Never mind that weight is not in fact a great indicator of health, or that one can exercise AND cook AND drink wine AND eat Cheetos. (Women contain multitudes!) Never mind that fat people have always existed. Never mind that anti-fatness does incalculable harm. Never mind all the trauma and illness and grief and loss of the last year. Never mind the magic (and privilege) of living in a body that literally kept you alive while 900,000 died.
Since at least the 1980s — thanks, Reagan! — the U.S. has formally framed fatness as an enemy of the people; something we must all be engaged in constant battle against. In 2004, U.S. Surgeon General Richard Carmona made this goal explicit: “As we look to the future and where childhood obesity will be in 20 years…it is every bit as threatening to us as is the terrorist threat we face today. It is the threat from within.”
This attitude has led to a consistent moral panic around fatness; one that has material, negative impacts on fat people. Americans have been enlisted as the ardent foot soldiers of this fake war, waging unwinnable battles on their own bodies and the bodies of those around them.
And if we are the soldiers, diet companies provide the shoddy, costly artillery. Instead of guns, we are armed with calorie-counting apps and shakes and juice cleanses and point systems and pills. Over the last decade, as fat activists have made some cultural strides, these (wildly profitable) companies have pivoted from diet talk to wellness talk.
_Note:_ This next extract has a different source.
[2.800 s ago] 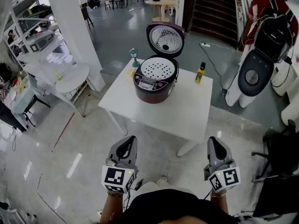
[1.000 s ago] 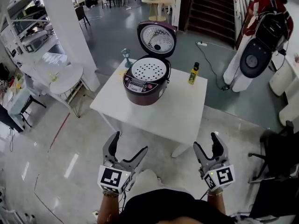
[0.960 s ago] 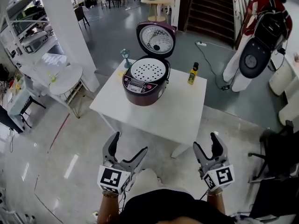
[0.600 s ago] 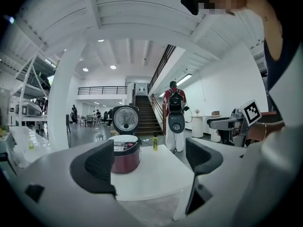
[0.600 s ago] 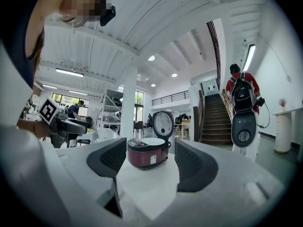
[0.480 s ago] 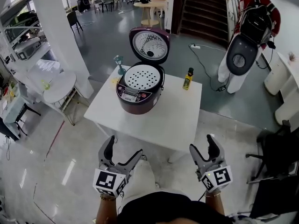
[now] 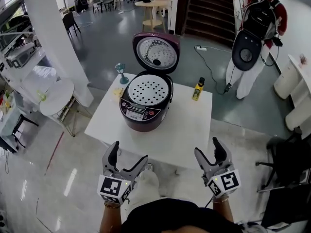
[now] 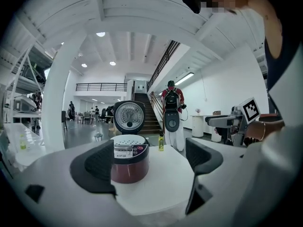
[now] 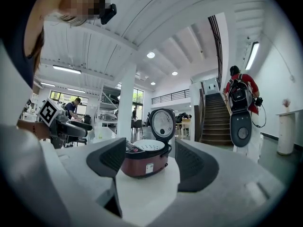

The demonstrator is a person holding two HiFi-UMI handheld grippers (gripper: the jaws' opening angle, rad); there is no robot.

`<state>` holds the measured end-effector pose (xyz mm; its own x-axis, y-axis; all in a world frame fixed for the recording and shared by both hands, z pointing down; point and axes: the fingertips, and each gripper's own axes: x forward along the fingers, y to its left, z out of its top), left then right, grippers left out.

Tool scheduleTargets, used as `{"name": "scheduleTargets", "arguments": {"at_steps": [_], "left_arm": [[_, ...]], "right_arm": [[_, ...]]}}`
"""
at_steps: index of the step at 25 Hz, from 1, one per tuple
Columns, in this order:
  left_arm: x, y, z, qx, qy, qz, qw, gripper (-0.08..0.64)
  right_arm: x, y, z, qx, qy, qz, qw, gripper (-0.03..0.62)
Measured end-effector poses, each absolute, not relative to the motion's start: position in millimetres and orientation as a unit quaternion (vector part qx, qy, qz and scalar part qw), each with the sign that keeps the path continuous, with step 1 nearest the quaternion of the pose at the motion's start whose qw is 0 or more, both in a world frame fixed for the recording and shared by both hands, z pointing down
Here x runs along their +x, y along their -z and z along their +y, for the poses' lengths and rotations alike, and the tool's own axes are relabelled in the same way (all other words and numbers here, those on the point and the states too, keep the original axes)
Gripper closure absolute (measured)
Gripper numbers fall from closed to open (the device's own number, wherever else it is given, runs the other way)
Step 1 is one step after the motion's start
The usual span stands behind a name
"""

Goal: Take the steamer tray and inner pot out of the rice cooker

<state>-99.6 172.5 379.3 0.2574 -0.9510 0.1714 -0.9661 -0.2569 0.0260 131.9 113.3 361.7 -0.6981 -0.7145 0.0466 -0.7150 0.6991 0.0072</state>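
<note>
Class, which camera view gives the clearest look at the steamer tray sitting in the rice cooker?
The head view: it looks down on the steamer tray, showing its whole round perforated face inside the open rice cooker. Both gripper views see it from low down, only as a flattened white band at the cooker's top.

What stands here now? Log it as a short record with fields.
cooker: maroon round rice cooker, lid up, on white square table
tray: white perforated steamer tray, seated in cooker
inner pot: hidden under tray
bottle: small yellow bottle, right of cooker
left gripper: fingers open, empty
right gripper: fingers open, empty
</note>
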Motion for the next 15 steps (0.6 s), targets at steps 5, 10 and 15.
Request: {"name": "scheduleTargets", "arguments": {"at_steps": [5, 10, 15], "left_arm": [[-127, -376, 136, 0.79, -0.059, -0.606, 0.07, 0.112], [-148, -377, 98, 0.795, -0.066, -0.598, 0.075, 0.112], [-169, -378, 60, 0.799, -0.078, -0.59, 0.081, 0.112]], "right_arm": [[109, -353, 79, 0.395, -0.011, -0.919, 0.022, 0.284], [89, -352, 46, 0.405, -0.015, -0.914, 0.028, 0.284], [67, -352, 11, 0.413, -0.024, -0.91, 0.032, 0.284]]}}
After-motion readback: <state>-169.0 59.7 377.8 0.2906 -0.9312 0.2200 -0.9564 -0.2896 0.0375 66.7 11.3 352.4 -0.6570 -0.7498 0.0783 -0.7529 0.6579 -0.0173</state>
It’s not even about your weight, they’ll coo in your ear as you type in your credit card number. It’s just about health. About feeling good. But the subtext comes through loud and clear: You look “healthy” if you look thin. You “feel good” if you look thin.
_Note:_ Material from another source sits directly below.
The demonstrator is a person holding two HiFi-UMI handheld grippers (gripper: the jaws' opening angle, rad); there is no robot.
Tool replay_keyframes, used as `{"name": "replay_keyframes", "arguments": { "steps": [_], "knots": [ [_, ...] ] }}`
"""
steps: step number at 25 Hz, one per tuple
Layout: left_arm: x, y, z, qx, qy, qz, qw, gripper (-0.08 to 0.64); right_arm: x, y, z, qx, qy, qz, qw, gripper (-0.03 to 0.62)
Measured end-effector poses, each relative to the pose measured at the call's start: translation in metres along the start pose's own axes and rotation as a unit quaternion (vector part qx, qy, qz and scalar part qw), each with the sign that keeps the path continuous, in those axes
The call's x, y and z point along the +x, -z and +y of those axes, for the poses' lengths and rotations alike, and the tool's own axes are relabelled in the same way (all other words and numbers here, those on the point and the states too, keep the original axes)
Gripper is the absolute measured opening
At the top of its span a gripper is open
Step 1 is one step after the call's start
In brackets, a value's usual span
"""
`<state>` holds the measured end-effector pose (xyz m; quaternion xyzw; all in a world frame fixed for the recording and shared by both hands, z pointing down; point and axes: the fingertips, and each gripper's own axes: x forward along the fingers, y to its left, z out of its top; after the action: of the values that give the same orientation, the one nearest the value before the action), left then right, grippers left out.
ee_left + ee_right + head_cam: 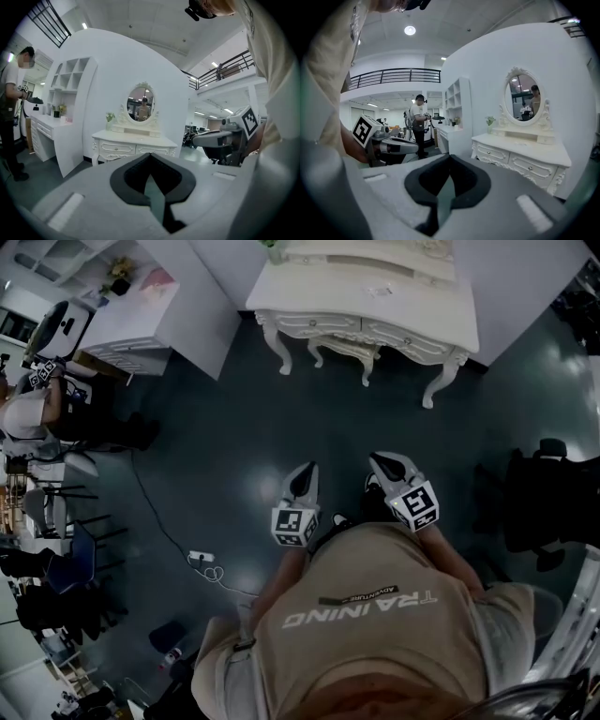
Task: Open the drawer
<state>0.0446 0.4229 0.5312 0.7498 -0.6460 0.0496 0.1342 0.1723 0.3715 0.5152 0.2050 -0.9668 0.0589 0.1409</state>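
Note:
The white dressing table [375, 292] stands across the dark floor from me, with two shut drawers along its front, the left drawer [323, 324] and the right drawer [410, 339]. My left gripper [307, 468] and right gripper [377, 458] hang side by side in front of my chest, well short of the table, both shut and empty. The left gripper view shows its jaws [150, 157] closed, the drawers [116, 149] beyond them and the oval mirror [142, 103] above. In the right gripper view the jaws [450, 159] meet, with the drawer knobs [531, 168] far off.
A white desk with shelves [159, 310] stands at the left, and a person [28, 413] stands beside it. A power strip with its cable [201, 559] lies on the floor to my left. Dark chairs [539, 502] stand at the right.

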Motion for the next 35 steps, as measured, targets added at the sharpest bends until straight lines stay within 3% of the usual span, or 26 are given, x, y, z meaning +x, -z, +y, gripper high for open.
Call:
{"name": "replay_keyframes", "arguments": {
  "steps": [7, 12, 18, 22, 25, 35],
  "knots": [
    [0.047, -0.037, 0.021, 0.014, -0.014, 0.002, 0.9998, 0.008, 0.053, -0.043, -0.043, -0.01, -0.027, -0.042, 0.999, 0.003],
    [0.096, -0.056, 0.029, 0.029, -0.017, 0.011, 0.9994, 0.008, 0.077, -0.038, -0.095, 0.016, -0.039, -0.041, 0.998, 0.003],
    [0.16, -0.063, 0.044, -0.007, -0.043, 0.017, 0.9989, 0.008, 0.105, -0.03, -0.157, 0.036, -0.045, -0.039, 0.998, 0.003],
    [0.181, -0.056, 0.054, -0.043, -0.051, 0.03, 0.9973, 0.008, 0.125, -0.02, -0.169, 0.046, -0.064, -0.02, 0.997, 0.003],
    [0.205, -0.058, 0.071, -0.049, -0.053, 0.034, 0.9968, 0.008, 0.146, -0.021, -0.184, 0.042, -0.068, -0.013, 0.997, 0.003],
    [0.245, -0.083, 0.152, -0.027, -0.009, 0.017, 0.9994, 0.008, 0.228, -0.053, -0.192, 0.017, -0.037, 0.012, 0.999, 0.003]
  ]
}}
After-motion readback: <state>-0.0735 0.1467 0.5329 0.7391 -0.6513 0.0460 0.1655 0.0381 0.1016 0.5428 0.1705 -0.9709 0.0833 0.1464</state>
Before the pandemic, I had spent the previous ~2 years at the thinnest I’d been in my adult life. After a breakup triggered a debilitating depressive episode and spurred me to start a daily workout regimen to aid my mental health, along with a shiny new Zoloft prescription, I lost a not-insignificant amount of weight. It wasn’t intentional — it was literally incited by a mental health crisis — but it did elicit an outsize amount of praise. Before my weight loss, I had moved through the world with a good deal of thin privilege. Getting thinner felt like being let into the VIP room on the other side of a velvet rope.
“You’re so tiny!” “You look amazing!” “Tell me your secret!” Even my boss’s boss told me in a private meeting that she had noticed my weight loss and that I looked great. (I ended up rambling about how it was caused by depression, because I’m fun!)
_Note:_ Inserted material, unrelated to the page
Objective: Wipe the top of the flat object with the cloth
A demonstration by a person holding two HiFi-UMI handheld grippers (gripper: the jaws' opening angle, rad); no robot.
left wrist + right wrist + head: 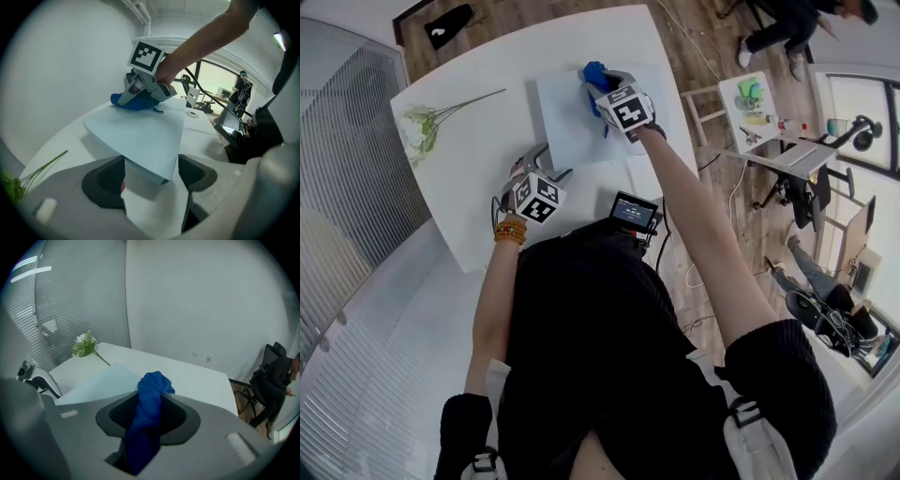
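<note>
Upper centre of frame: pale-blue flat board (140,136) lay on white bench (469,169), L tongs (152,176) spread astride its near corner. R tongs (149,414) pinched soft blue cloth (154,383); prob. light, floppy, so hold mid-wad.

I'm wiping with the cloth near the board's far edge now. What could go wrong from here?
1. The left gripper only straddles the near corner of the board, with a gap at one pad, so the board could slide under the wiping.
2. The blue cloth is a narrow bunch in the right gripper, so the jaw tips may scrape the surface.
</note>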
There is something particularly confusing about being told you look your best after you’ve spent months feeling your worst. If your depression weight means more praise than you’ve ever gotten in your life for how you look, what does it mean when the praise stops? And what must you do to ensure it doesn’t?
Along with countless other (extremely lucky) white-collar workers, during the pandemic my mobility drastically decreased as I hunkered down at home. I still exercised from my living room, though not on a Peloton. I cooked more than I had in years. I also drank orange wine and sour beer and tequila. I watched old movies and binged on reality television. I ate mini marshmallows sometimes. I cried. A lot. And I gained some weight.
I wish I didn’t care, but it’s exhausting trying to undo years of damage anti-fatness has wrought on your psyche. While I continue to do that work — I can only assume it lasts a lifetime — I might be on my couch in sweatpants snacking on Cheetos. But don’t worry, New York Times. You’ll never catch me guzzling Chardonnay.
THANK YOU. I hate the amount of guilt I am obligated feel about my body changing over the pandemic. Imagine all the things we could do with the mental energy spent focusing on our bodies?
Wow. After weeks of spiraling and negative self talk about how my pandemic body looks I needed this. Thank you.